» What you should do:
Retype, word for word, each line between the lines holding "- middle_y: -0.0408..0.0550" and "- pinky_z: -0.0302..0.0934", inclusive, and leave the rest of the data alone.

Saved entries
"""

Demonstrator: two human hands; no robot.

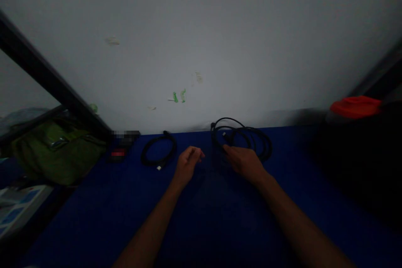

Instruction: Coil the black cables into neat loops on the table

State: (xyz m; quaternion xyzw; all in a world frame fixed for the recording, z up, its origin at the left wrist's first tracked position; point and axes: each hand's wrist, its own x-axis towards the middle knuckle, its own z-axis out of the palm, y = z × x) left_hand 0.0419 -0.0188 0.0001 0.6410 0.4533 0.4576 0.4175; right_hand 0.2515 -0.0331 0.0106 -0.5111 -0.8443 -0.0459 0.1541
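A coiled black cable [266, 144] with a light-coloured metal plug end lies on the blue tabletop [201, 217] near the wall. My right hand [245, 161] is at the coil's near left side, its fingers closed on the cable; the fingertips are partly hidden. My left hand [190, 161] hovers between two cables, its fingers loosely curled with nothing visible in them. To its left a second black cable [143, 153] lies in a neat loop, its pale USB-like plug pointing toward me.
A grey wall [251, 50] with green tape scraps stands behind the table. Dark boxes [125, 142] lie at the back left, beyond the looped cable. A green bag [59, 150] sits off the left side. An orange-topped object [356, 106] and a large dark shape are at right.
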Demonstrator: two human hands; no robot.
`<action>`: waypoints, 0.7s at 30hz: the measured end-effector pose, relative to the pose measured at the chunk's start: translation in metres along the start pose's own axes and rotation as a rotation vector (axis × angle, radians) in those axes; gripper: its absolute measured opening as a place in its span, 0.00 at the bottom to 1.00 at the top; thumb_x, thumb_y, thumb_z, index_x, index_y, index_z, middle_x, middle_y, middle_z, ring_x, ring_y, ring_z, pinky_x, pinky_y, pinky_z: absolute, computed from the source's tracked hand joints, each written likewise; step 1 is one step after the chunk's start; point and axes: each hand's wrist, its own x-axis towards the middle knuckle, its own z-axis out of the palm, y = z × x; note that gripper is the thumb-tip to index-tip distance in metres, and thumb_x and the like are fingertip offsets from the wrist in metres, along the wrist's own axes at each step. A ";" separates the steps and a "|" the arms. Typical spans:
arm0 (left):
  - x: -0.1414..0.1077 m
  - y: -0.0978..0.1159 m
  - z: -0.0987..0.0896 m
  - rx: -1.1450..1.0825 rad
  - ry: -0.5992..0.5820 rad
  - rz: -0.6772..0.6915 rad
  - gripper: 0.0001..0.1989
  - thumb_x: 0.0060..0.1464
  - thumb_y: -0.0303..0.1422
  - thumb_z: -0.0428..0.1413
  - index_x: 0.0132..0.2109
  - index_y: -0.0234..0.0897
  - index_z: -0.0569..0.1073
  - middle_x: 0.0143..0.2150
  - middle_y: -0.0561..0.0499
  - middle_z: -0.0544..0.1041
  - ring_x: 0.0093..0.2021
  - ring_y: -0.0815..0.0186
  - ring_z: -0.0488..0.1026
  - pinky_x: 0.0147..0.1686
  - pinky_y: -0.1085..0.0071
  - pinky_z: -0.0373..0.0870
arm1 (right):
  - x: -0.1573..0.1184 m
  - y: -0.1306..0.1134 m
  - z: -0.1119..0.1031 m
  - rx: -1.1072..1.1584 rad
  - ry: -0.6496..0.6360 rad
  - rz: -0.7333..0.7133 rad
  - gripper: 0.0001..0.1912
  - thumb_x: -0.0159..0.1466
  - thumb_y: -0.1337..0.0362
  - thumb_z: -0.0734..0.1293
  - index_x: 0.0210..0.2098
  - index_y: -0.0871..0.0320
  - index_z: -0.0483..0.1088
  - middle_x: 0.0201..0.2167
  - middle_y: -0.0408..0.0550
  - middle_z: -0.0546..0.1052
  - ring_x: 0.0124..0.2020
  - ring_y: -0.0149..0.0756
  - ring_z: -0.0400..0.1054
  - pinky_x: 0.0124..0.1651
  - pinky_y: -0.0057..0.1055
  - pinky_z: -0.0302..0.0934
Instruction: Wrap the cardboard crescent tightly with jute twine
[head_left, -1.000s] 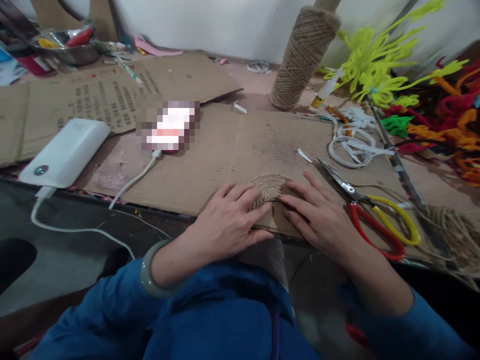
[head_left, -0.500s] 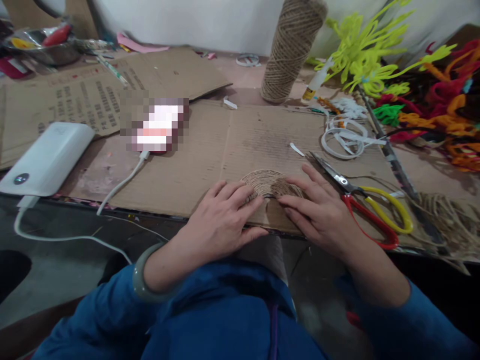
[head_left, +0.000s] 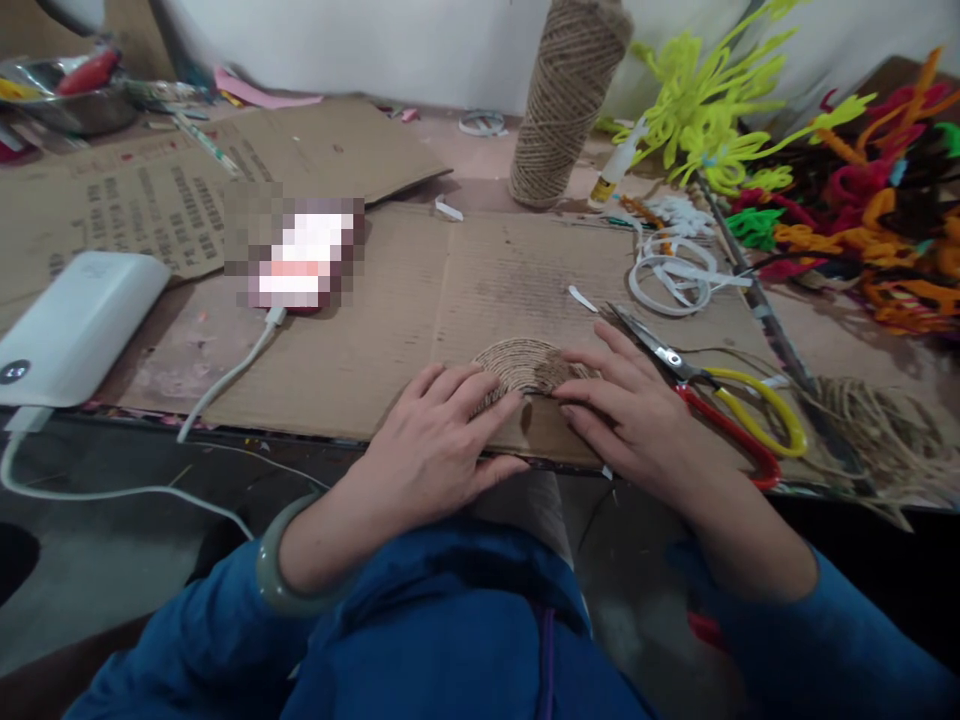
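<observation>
Jute coil (head_left: pixel 519 362) stays under my loosely open left hand (head_left: pixel 435 430) and right hand (head_left: pixel 637 405), nothing visibly gripped, while my view swings right; bare cardboard (head_left: pixel 502 280) lies beyond, tabletop (head_left: pixel 176 365) edge close.

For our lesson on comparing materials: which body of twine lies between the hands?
The flat coil, with the left hand and right hand at its sides. The spool stands farther back; the loose bundle lies right of the scissors.
</observation>
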 end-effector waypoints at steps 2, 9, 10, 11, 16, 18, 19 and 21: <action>0.000 0.000 0.000 -0.003 0.011 -0.001 0.26 0.61 0.49 0.52 0.57 0.34 0.70 0.54 0.39 0.74 0.56 0.50 0.69 0.54 0.53 0.66 | 0.007 -0.003 0.000 0.004 0.014 0.025 0.10 0.67 0.66 0.62 0.38 0.58 0.75 0.50 0.56 0.76 0.66 0.53 0.57 0.66 0.54 0.57; 0.000 0.001 0.000 -0.006 0.033 -0.008 0.22 0.61 0.46 0.53 0.53 0.33 0.70 0.55 0.40 0.74 0.57 0.51 0.69 0.55 0.55 0.66 | 0.035 -0.005 0.012 0.022 -0.077 0.011 0.10 0.65 0.67 0.62 0.35 0.62 0.76 0.46 0.59 0.77 0.63 0.57 0.61 0.65 0.57 0.57; 0.000 0.001 0.000 -0.007 0.029 -0.011 0.22 0.61 0.46 0.52 0.53 0.33 0.70 0.55 0.41 0.74 0.57 0.51 0.69 0.55 0.55 0.66 | 0.037 -0.003 0.013 0.030 -0.096 0.005 0.10 0.65 0.68 0.63 0.34 0.62 0.77 0.45 0.59 0.77 0.63 0.57 0.61 0.65 0.57 0.57; 0.000 0.001 0.000 -0.008 0.026 -0.012 0.22 0.62 0.46 0.52 0.53 0.33 0.70 0.55 0.41 0.74 0.57 0.51 0.69 0.55 0.55 0.66 | 0.039 -0.002 0.014 0.039 -0.111 0.002 0.10 0.64 0.68 0.63 0.34 0.62 0.77 0.44 0.59 0.77 0.62 0.57 0.62 0.65 0.57 0.56; 0.000 0.000 0.001 -0.009 0.025 0.001 0.23 0.61 0.47 0.52 0.54 0.33 0.70 0.56 0.41 0.74 0.58 0.51 0.67 0.56 0.54 0.64 | 0.041 0.003 0.016 0.058 -0.155 0.022 0.11 0.64 0.67 0.63 0.34 0.62 0.77 0.43 0.58 0.77 0.60 0.55 0.64 0.65 0.55 0.56; 0.000 -0.001 0.001 -0.011 0.020 0.000 0.23 0.61 0.47 0.52 0.54 0.33 0.70 0.56 0.41 0.74 0.58 0.51 0.67 0.57 0.54 0.64 | 0.042 0.004 0.015 0.061 -0.186 0.032 0.11 0.65 0.67 0.63 0.34 0.61 0.77 0.42 0.57 0.77 0.60 0.55 0.64 0.65 0.56 0.56; 0.000 -0.001 0.001 -0.013 0.017 0.000 0.23 0.62 0.47 0.52 0.54 0.32 0.70 0.56 0.41 0.74 0.58 0.51 0.68 0.56 0.54 0.64 | 0.043 0.003 0.015 0.059 -0.201 0.037 0.11 0.65 0.67 0.63 0.34 0.61 0.78 0.42 0.57 0.77 0.60 0.55 0.64 0.64 0.56 0.57; 0.000 -0.001 0.000 -0.015 0.012 0.002 0.23 0.62 0.47 0.52 0.53 0.32 0.70 0.56 0.41 0.74 0.57 0.51 0.68 0.56 0.55 0.65 | 0.045 0.002 0.014 0.048 -0.222 0.053 0.11 0.65 0.67 0.63 0.34 0.61 0.78 0.43 0.57 0.77 0.60 0.57 0.64 0.62 0.57 0.58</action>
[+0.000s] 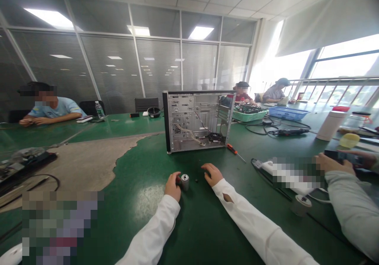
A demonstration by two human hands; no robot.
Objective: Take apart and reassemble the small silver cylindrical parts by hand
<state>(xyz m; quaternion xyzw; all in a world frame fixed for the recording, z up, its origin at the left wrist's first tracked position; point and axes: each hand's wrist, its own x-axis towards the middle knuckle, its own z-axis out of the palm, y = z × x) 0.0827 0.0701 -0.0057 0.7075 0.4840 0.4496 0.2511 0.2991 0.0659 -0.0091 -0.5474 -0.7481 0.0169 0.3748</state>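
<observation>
A small metal cylinder [185, 182] stands upright on the green table. My left hand [173, 186] is at its left side, fingers curled round something red and dark that is too small to name. To the right of the cylinder lies a tiny dark piece [196, 180]. My right hand [212, 174] rests beyond that piece, fingers bent and apart, with nothing visible in it. Behind both hands stands an open computer case [201, 119] with cables and a black fan inside. An orange-handled screwdriver [232, 149] lies by its lower right corner.
On the right are a power strip [291, 178], a second metal cylinder [301, 206], a white bottle [332, 124], and a person's hands with a phone. Green [250, 116] and blue baskets [288, 113] stand behind. Dark equipment [26, 164] lies left. Other people sit round the table.
</observation>
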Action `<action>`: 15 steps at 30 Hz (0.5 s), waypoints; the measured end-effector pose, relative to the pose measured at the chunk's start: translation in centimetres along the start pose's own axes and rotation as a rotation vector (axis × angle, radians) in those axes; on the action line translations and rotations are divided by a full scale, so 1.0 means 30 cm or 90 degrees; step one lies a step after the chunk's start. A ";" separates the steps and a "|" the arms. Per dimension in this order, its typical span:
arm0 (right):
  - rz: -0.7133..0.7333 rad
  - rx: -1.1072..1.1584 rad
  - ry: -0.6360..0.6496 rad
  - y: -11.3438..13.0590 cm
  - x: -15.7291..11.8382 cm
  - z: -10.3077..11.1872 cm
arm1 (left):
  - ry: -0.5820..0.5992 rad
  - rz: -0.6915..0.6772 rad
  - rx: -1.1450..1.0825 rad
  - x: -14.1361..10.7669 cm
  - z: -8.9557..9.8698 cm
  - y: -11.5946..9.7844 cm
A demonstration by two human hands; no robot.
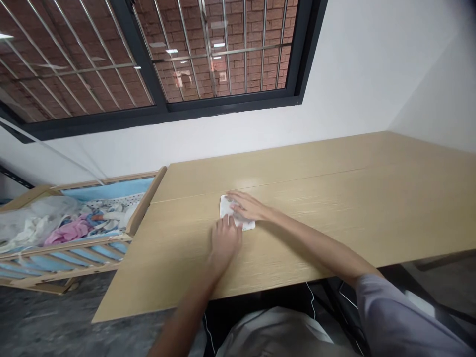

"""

» Answer below:
  - middle_y: -0.0408..0.0550
  - middle_z: -0.0546..0.1052
  - ring_x: 0.0124..0.2020
  - ring_y: -0.0149..0.0756
  - ring_z: -0.0400..0.1054
  - pinky_x: 0.0124..0.1651
  - pinky_y: -0.0057..0.1055
  - pinky_z: -0.0302..0.0934

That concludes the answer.